**ASSIGNMENT:** The lines to repeat are those below from the one containing "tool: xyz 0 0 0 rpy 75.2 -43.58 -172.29" down to the one containing "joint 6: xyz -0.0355", both included; reproduce them exactly and nothing else.

DATA BLOCK below:

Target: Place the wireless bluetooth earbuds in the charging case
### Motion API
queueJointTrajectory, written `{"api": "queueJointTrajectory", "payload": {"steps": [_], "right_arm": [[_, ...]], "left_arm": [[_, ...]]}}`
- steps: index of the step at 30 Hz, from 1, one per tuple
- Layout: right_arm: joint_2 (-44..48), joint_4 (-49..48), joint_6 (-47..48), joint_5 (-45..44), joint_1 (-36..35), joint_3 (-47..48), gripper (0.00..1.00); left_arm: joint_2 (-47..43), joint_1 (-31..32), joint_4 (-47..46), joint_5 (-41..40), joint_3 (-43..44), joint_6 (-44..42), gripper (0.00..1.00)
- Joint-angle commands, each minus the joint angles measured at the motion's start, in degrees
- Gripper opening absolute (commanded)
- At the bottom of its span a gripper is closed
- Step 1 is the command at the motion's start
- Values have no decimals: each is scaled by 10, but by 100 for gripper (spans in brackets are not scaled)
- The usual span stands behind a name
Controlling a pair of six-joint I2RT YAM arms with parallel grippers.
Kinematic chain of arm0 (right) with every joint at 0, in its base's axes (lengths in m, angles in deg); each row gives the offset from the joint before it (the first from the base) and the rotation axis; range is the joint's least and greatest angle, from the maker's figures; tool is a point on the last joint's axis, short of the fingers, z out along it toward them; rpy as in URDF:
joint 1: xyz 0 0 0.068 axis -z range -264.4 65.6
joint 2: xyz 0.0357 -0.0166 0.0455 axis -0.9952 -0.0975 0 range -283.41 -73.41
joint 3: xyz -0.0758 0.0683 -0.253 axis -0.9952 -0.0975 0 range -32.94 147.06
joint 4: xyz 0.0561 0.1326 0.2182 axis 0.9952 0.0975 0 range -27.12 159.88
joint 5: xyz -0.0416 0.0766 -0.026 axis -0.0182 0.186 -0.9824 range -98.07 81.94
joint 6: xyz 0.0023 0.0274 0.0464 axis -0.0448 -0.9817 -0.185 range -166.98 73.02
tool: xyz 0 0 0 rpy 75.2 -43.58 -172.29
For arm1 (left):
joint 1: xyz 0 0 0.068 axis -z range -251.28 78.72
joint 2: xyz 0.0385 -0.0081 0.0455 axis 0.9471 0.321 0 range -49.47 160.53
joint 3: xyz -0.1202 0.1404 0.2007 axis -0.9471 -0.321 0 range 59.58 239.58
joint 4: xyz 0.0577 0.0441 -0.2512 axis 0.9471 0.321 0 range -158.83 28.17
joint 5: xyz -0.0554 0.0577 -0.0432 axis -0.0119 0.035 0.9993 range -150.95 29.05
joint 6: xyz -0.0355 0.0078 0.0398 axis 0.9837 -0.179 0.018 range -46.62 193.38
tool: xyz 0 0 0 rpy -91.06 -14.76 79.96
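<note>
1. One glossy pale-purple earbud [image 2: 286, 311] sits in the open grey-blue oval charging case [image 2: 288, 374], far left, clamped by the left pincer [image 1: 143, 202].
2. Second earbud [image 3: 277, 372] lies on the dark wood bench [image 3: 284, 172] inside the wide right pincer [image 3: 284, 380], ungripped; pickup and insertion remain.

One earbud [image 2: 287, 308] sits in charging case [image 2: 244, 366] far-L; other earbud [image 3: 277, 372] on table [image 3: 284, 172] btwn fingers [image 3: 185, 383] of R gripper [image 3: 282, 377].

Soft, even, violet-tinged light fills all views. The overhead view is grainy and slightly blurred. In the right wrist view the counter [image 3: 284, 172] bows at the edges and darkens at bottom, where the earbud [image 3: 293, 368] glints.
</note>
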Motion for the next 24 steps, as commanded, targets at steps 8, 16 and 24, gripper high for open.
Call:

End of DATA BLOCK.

**TASK RESULT:**
tool: xyz 0 0 0 rpy 75.2 -43.58 -172.29
For arm1 (left):
joint 1: xyz 0 0 0.068 axis -z range -251.28 78.72
joint 2: xyz 0.0385 -0.0081 0.0455 axis 0.9471 0.321 0 range -49.47 160.53
joint 3: xyz -0.1202 0.1404 0.2007 axis -0.9471 -0.321 0 range 59.58 239.58
joint 4: xyz 0.0577 0.0441 -0.2512 axis 0.9471 0.321 0 range -158.83 28.17
joint 5: xyz -0.0554 0.0577 -0.0432 axis -0.0119 0.035 0.9993 range -150.95 29.05
joint 6: xyz -0.0355 0.0078 0.0398 axis 0.9837 -0.179 0.018 range -46.62 193.38

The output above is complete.